Stefany tak bisa berpikir jernih , jantungnya serasa ingin meledak karena pria yang ia takuti berada di depan nya lalu keluar dari mobilnya.

"Aku senang kau masih mengenaliku, terutama mobil ku".

Cam tersenyum lalu melangkah menghampiri Stefany , dan ia langsung mengeluarkan sesuatu dari dalam saku celananya.

"Ini bayaranmu, terimakasih sudah membawa pasien ini untukku".

"Dan senang sekali bisa bekerja sama denganmu".

Ucap Cam, lalu berjabat dengan perawat palsu itu.

Stefany mencoba menyaring sesuatu yang terjadi saat ini.

Jadi selama ini ia di jebak, dan Cam membayar seseorang untuk membawa nya.

"Help me..!!! Somebody please help me!".

Stefany mencoba berteriak se keras mungkin, dan berharap ada seseorang yang mendengarnya.

"Cepat bawa dia ke mobilku sekarang!".

Cam langsung menuju mobil dan orang bayaran itu juga tengah menyeret paksa Stefany masuk kedalam mobil.

Seharusnya aku tidak usah tertarik untuk keluar rumah sakit tanpa Daddy, seharusnya aku mendengarkan dan mempercayai ucapan wanita tua itu.

Seharusnya aku kabur saja saat masih sempat walaupun tubuhku masih sangat begitu lemas.

Beribu ribu hal yang ingin Stefany sesali, tetapi hal itu sudah tidak penting baginya.

Ia sudah terlanjur tertangkap oleh Cam, dan Stefany mulai putus asa.

Saat mobil menuju keluar rumah sakit, Stefany melihat Joon-yong yang hendak masuk kedalam parkiran.

Stefany memukul-mukul kaca mobil dengan keras agar Joon-yong bisa menyadari keberadaan nya.

"Joon-yong tolong aku!! Joon-yong kumohon !".

Tepat saat Stefany berteriak sambil memukul kaca mobil itu, Joon-yong menyadari hal itu.

Ia lantas langsung mengejar mobil Cam yang membawa Stefany pergi.

Joon-yong juga sempat menghubungi polisi untuk mengincar mobil Cam.

"Sial, dia mengejar kita.
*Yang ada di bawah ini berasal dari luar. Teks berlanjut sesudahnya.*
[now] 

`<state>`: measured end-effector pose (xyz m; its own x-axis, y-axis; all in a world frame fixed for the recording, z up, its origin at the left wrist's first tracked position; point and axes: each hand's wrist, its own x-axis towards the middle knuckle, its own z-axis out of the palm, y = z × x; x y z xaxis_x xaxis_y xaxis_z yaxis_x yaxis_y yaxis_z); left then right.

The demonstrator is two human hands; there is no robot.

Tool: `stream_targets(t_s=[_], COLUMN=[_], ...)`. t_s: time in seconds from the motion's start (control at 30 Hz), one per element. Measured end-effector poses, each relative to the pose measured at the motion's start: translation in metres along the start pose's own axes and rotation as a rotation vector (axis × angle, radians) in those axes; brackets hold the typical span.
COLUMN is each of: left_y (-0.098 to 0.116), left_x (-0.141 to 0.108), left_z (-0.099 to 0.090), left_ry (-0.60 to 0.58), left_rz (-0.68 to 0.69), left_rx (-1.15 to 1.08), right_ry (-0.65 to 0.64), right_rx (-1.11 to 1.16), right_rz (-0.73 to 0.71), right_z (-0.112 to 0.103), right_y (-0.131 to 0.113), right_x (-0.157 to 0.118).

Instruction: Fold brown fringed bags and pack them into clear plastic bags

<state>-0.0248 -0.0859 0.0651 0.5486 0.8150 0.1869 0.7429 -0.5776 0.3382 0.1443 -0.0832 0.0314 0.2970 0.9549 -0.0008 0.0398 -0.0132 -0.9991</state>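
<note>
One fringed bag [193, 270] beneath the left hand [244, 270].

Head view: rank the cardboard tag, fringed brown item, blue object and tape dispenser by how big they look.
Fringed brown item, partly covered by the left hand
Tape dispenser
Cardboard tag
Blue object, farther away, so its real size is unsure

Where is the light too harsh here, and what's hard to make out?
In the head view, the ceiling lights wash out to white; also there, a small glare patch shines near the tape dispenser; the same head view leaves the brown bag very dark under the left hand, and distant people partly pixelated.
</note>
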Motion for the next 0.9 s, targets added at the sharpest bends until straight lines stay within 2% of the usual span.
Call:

Tembaki dia sekarang!".

Ucap Cam, lalu ia memberi sebuah pistol kepada orang suruhan nya itu.

Lelaki itu menarik pelatuknya lalu menembaki Joon-yong dengan tiga kali tembakan.

Stefany hanya bisa berharap bahwa Joon-yong tidak terkena tembakan itu.

"Terus tembaki dia, atau tidak kau bisa tembak ban motornya itu supaya dia tak bisa mengejar kita lagi".

Stefany menyadari bahwa pintu mobil di sebelahnya tidak terkunci.

Dan kecepatan mobil pun tidak terlalu begitu cepat.

Apa ia harus meloncat demi melarikan diri?

Hanya itu satu satu nya cara.

Akhirnya Stefany membulatkan niatnya, ia membuka pintu di sebelahnya lalu menjatuhkan diri begitu saja.

"No!! Stefany!!".

Cam mengumpat dengan kasar, sambil membanting setirnya. Karena ulah nya yang begitu terburu buru ia lantas lupa untuk mengunci pintu mobilnya.

Stefany menjatuhkan dirinya dan membuatnya terguling selama beberapa kali.

Joon-yong segera menghentikan motornya itu lalu menghampiri Stefany yang sudah tak sadarkan diri.

Di bagian siku tangan nya pun terdapat beberapa luka yang cukup lumayan parah.

"Stefany? Bangunlah, kumohon..Stefany".

Cam hendak merebut kembali Stefany, tetapi ada mobil polisi yang mengincarnya lebih dulu.

Untuk itu Cam langsung tancap gas untuk menghindari kejaran polisi.